BRIEF:
Exactly as written, transcribe each record below.

[Start of Attachment]

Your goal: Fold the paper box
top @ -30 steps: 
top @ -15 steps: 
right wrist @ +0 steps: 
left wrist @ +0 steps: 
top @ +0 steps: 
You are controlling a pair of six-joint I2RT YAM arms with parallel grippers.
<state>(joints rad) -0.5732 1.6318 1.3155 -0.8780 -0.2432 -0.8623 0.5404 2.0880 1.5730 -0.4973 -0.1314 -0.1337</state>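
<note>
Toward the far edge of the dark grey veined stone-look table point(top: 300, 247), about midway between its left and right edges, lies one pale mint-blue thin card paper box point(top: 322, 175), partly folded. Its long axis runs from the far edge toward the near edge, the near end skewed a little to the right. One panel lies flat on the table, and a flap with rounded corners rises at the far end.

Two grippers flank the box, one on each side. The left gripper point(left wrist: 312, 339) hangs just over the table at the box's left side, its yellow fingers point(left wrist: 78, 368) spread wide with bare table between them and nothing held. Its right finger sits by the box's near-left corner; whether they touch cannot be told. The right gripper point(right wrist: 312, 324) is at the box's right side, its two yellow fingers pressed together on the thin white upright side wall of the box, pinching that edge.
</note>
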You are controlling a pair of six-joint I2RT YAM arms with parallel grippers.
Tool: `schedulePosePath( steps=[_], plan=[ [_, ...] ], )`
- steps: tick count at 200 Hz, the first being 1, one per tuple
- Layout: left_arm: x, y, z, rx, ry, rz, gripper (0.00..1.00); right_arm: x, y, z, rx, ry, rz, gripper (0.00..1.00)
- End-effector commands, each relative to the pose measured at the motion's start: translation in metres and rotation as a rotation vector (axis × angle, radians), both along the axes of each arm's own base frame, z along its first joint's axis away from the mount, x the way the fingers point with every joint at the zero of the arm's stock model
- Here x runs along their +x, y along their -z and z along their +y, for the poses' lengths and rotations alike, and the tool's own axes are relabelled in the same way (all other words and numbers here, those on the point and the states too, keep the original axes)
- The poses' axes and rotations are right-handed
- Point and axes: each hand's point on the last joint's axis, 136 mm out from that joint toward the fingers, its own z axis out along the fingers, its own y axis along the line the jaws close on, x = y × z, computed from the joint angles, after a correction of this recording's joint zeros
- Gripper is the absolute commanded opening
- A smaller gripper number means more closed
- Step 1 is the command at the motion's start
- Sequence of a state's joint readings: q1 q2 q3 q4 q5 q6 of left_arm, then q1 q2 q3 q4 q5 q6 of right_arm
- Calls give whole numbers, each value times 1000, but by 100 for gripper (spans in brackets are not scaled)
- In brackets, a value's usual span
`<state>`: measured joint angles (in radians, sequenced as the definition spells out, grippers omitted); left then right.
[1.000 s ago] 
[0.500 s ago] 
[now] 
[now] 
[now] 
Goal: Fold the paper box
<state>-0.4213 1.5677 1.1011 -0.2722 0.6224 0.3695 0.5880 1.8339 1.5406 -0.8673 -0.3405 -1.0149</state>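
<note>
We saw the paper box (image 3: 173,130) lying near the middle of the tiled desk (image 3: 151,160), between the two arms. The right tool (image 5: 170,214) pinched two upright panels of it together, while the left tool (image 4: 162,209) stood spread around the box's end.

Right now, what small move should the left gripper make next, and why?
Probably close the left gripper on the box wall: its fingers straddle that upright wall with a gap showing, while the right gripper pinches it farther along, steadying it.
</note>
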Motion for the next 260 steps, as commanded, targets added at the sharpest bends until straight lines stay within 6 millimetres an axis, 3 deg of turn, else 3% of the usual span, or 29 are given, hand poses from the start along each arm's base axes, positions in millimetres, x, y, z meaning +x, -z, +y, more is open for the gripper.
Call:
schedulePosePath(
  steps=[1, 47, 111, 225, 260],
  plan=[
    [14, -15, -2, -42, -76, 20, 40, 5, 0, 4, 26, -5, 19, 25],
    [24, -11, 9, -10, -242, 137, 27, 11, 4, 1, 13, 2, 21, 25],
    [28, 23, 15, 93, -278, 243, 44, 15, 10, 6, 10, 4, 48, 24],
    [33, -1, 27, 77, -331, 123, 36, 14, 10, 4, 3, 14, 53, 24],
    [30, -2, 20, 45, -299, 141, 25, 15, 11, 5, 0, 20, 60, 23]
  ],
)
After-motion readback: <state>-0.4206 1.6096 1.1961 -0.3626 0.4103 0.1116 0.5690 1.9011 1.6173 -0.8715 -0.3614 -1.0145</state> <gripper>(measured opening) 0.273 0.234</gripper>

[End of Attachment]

WRITTEN SOLUTION:
Your goal: Fold the paper box
top @ -30 steps: 
top @ -15 steps: 
right wrist @ +0 steps: 
left wrist @ +0 steps: 
top @ +0 steps: 
You are controlling a pair of six-joint I2RT YAM arms with parallel grippers.
<state>(joints rad) -0.5732 1.6318 1.3155 -0.8780 -0.2432 -0.8623 0.5404 2.0880 1.5730 -0.4973 -0.1314 -0.1337</state>
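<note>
Toward the far edge of the dark grey veined stone-look table point(top: 300, 247), about midway between its left and right edges, lies one pale mint-blue thin card paper box point(top: 322, 175), partly folded. Its long axis runs from the far edge toward the near edge, the near end skewed a little to the right. One panel lies flat on the table, and a flap with rounded corners rises at the far end.

Two grippers flank the box, one on each side. The left gripper point(left wrist: 312, 339) hangs just over the table at the box's left side, its yellow fingers point(left wrist: 78, 368) spread wide with bare table between them and nothing held. Its right finger sits by the box's near-left corner; whether they touch cannot be told. The right gripper point(right wrist: 312, 324) is at the box's right side, its two yellow fingers pressed together on the thin white upright side wall of the box, pinching that edge.
</note>
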You are controlling a pair of six-joint I2RT YAM arms with parallel grippers.
Tool: `schedulePosePath( steps=[_], plan=[ [_, ...] ], )`
- steps: tick count at 200 Hz, the first being 1, one per tuple
- Layout: left_arm: x, y, z, rx, ry, rz, gripper (0.00..1.00); right_arm: x, y, z, rx, ry, rz, gripper (0.00..1.00)
- End-effector commands, each relative to the pose measured at the motion's start: translation in metres and rotation as a rotation vector (axis × angle, radians), both along the axes of each arm's own base frame, z along its first joint's axis away from the mount, x the way the fingers point with every joint at the zero of the arm's stock model
- Here x runs along their +x, y along their -z and z along their +y, for the poses' lengths and rotations alike, and the tool's own axes are relabelled in the same way (all other words and numbers here, those on the point and the states too, keep the original axes)
- The poses' axes and rotations are right-handed
- Point and axes: each hand's point on the last joint's axis, 136 mm out from that joint toward the fingers, its own z axis out along the fingers, its own y axis along the line the jaws close on, x = y × z, computed from the joint angles, after a correction of this recording's joint zeros
- Gripper is the absolute commanded opening
- A smaller gripper number means more closed
- Step 1 is the command at the motion's start
- Sequence of a state's joint readings: q1 q2 q3 q4 q5 q6 of left_arm, then q1 q2 q3 q4 q5 q6 of right_arm
- Calls give whole numbers, each value times 1000, but by 100 for gripper (spans in brackets are not scaled)
- In brackets, a value's usual span
`<state>`: measured joint angles (in radians, sequenced as the definition spells out, grippers omitted); left then right.
[1.000 s ago] 
[0.500 s ago] 
[now] 
[now] 
[now] 
Goal: Fold the paper box
<state>-0.4213 1.5677 1.1011 -0.2722 0.6224 0.3695 0.5880 1.8339 1.5406 -0.8673 -0.3405 -1.0149</state>
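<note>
We saw the paper box (image 3: 173,130) lying near the middle of the tiled desk (image 3: 151,160), between the two arms. The right tool (image 5: 170,214) pinched two upright panels of it together, while the left tool (image 4: 162,209) stood spread around the box's end.

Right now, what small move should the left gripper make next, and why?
Probably close the left gripper on the box wall: its fingers straddle that upright wall with a gap showing, while the right gripper pinches it farther along, steadying it.
</note>
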Motion for the next 260 steps, as commanded, targets added at the sharpest bends until straight lines stay within 6 millimetres an axis, 3 deg of turn, else 3% of the usual span, or 29 are given, hand poses from the start along each arm's base axes, positions in millimetres, x, y, z meaning +x, -z, +y, more is open for the gripper.
Call:
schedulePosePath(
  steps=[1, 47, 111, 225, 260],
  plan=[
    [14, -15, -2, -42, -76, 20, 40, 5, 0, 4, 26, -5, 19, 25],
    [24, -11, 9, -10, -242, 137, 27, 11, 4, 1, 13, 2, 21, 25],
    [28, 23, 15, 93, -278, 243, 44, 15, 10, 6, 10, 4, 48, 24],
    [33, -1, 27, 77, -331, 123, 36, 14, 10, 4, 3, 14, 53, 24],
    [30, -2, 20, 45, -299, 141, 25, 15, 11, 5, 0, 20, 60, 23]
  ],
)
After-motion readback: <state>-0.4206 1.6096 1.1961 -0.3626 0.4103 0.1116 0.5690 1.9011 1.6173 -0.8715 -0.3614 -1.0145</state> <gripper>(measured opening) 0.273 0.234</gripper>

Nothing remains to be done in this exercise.